[[ PROVIDED MATERIAL open ]]

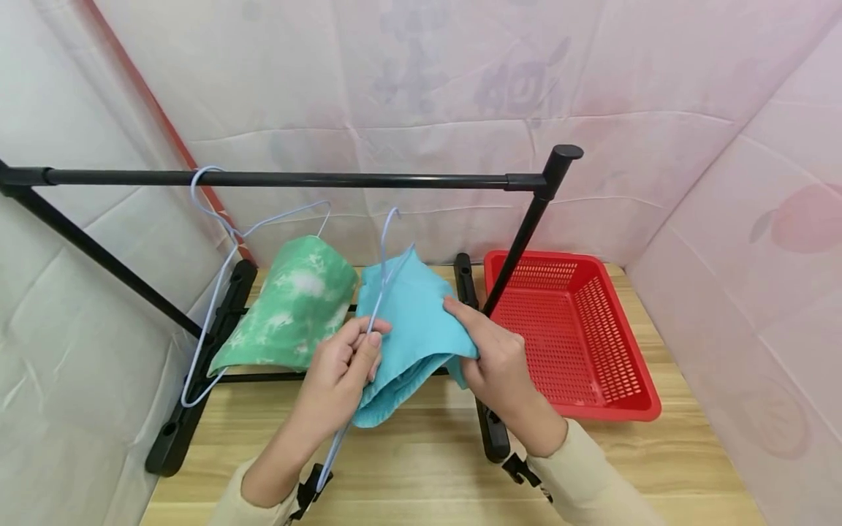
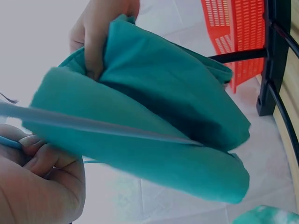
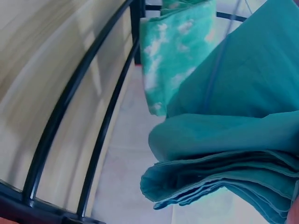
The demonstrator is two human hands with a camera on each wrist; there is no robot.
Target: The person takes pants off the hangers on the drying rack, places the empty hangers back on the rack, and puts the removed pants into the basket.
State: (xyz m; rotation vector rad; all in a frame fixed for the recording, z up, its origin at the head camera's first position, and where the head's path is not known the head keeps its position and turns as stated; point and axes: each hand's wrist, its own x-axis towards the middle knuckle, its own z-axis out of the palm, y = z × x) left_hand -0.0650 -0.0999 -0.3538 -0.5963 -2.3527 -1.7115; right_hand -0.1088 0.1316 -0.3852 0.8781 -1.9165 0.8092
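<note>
My left hand [image 1: 345, 365] pinches a light blue wire hanger [image 1: 383, 281] between thumb and fingers, its hook pointing up. Folded turquoise cloth [image 1: 421, 314] hangs about this hanger, and one wire [image 2: 103, 127] runs across the fabric in the left wrist view. From the right, my right hand [image 1: 498, 358] grips the cloth's edge, thumb on top. Several layers of the folded cloth [image 3: 224, 186] show in the right wrist view. Left of it, a green-and-white tie-dyed cloth [image 1: 302, 299] hangs on a second blue hanger [image 1: 217, 292] hooked over the black rail.
A black rack's top rail [image 1: 368, 180] spans above the hands, with its feet on the wooden table [image 1: 408, 475]. Behind its right post stands a red perforated basket [image 1: 552, 343]. Pale printed sheeting [image 1: 447, 88] encloses the back and sides.
</note>
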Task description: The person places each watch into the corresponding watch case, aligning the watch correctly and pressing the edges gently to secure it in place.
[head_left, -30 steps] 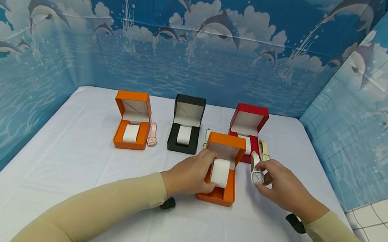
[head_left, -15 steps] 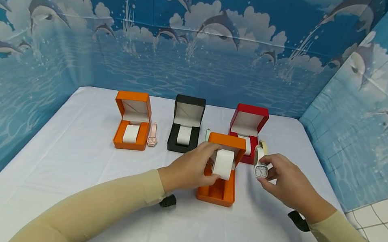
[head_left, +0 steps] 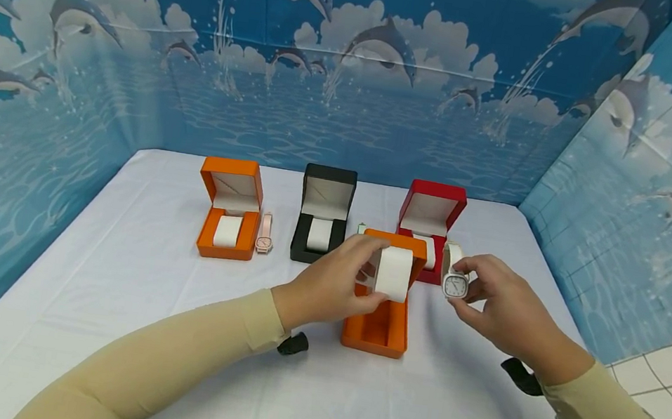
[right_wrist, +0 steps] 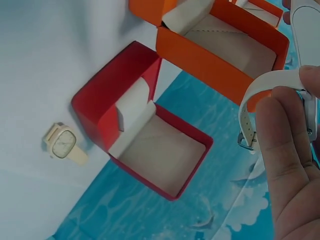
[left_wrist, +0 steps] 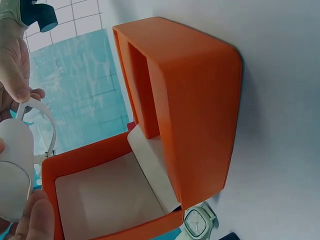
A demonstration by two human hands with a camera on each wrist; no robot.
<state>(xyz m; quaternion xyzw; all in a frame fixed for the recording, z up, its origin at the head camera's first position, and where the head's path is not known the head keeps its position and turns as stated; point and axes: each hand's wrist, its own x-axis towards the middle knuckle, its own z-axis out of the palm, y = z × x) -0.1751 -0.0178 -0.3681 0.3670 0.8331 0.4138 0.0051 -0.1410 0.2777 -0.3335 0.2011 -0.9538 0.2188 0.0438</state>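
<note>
My left hand [head_left: 340, 277] grips a white watch cushion [head_left: 394, 274] between thumb and fingers, raised above the front orange watch box [head_left: 376, 331]. That box stands with its lid up, and its cushion slot is vacant in the left wrist view. Just to the right, my right hand [head_left: 502, 302] pinches a white-strapped wristwatch [head_left: 455, 286] by its case, dial towards the head camera. In the right wrist view the curved strap [right_wrist: 265, 81] hangs beside the fingers. Cushion and watch are apart in the head view.
Behind stand another orange box [head_left: 228, 224], a black box [head_left: 321, 229] and a red box [head_left: 433, 212], lids raised, white cushions inside. A pink watch [head_left: 265, 235] lies by the rear orange box. Pale green [left_wrist: 196, 223] and cream [right_wrist: 64, 142] watches lie on the white tablecloth.
The left hand has lifted the cushion up out of the front orange box and moved it slightly right. The right hand has raised the white watch a little; the boxes have stayed put.
</note>
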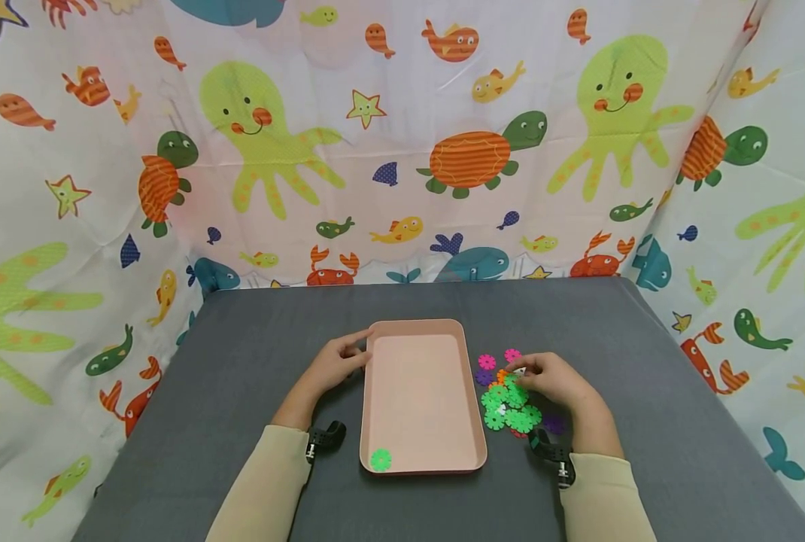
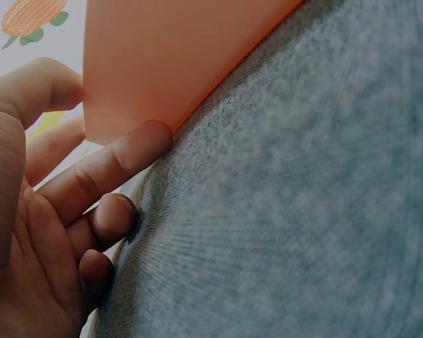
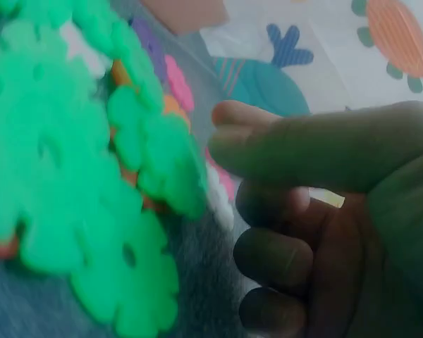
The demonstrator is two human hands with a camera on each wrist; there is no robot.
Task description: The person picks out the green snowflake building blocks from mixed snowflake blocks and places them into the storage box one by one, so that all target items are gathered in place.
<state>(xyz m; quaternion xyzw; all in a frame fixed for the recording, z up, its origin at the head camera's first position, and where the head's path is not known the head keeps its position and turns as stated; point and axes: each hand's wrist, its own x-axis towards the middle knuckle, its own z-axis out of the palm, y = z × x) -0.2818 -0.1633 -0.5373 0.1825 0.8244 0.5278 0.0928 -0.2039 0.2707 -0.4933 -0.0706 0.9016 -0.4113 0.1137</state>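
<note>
A pink rectangular tray [image 1: 423, 391] lies on the table, one green notched plastic disc [image 1: 381, 460] in its near left corner. My left hand [image 1: 335, 363] is at the tray's far left side, its fingertips touching the outer wall, as the left wrist view also shows. To the right of the tray is a loose pile of flower-shaped notched discs [image 1: 504, 406], mostly green, with pink, purple, orange, white and red ones. Over its far right side reaches my right hand [image 1: 557, 380], fingers bent, thumb and forefinger close beside a green disc [image 3: 173, 165]. No disc shows between those fingertips.
A grey cloth [image 1: 274, 316] covers the table. Behind and on both sides hangs a white curtain [image 1: 402, 203] printed with sea animals. Black wrist straps [image 1: 324, 439] sit below both hands, and a purple disc [image 1: 554, 424] lies near the right one.
</note>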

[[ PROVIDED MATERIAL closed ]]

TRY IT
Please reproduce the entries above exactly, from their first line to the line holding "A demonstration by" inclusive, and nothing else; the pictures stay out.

RESULT
The demonstrator is two human hands with a camera on each wrist; there is no robot.
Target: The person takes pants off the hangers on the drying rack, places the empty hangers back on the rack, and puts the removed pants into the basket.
State: (xyz m; rotation vector rad; all in a frame fixed for the recording, z up, its origin at the head camera's first position, and where the head's path is not known the head keeps its position and turns as stated; point and axes: each hand's wrist, its own x-axis towards the middle knuckle, its own z-axis out of the palm, y = z × x) left_hand -0.0650 -0.0999 -0.3538 -0.5963 -2.3527 -1.7115; right_hand -0.1088 0.1316 -0.3852 0.8781 -1.9165 0.8092
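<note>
My left hand [image 1: 345, 365] pinches a light blue wire hanger [image 1: 383, 281] between thumb and fingers, its hook pointing up. Folded turquoise cloth [image 1: 421, 314] hangs about this hanger, and one wire [image 2: 103, 127] runs across the fabric in the left wrist view. From the right, my right hand [image 1: 498, 358] grips the cloth's edge, thumb on top. Several layers of the folded cloth [image 3: 224, 186] show in the right wrist view. Left of it, a green-and-white tie-dyed cloth [image 1: 302, 299] hangs on a second blue hanger [image 1: 217, 292] hooked over the black rail.
A black rack's top rail [image 1: 368, 180] spans above the hands, with its feet on the wooden table [image 1: 408, 475]. Behind its right post stands a red perforated basket [image 1: 552, 343]. Pale printed sheeting [image 1: 447, 88] encloses the back and sides.
</note>
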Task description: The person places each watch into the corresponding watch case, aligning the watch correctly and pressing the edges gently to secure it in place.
[head_left, -30 steps] 
[head_left, -15 steps] 
[head_left, +0 steps] 
[right_wrist, +0 steps] 
[left_wrist, +0 steps] 
A demonstration by two human hands with a camera on each wrist; no robot.

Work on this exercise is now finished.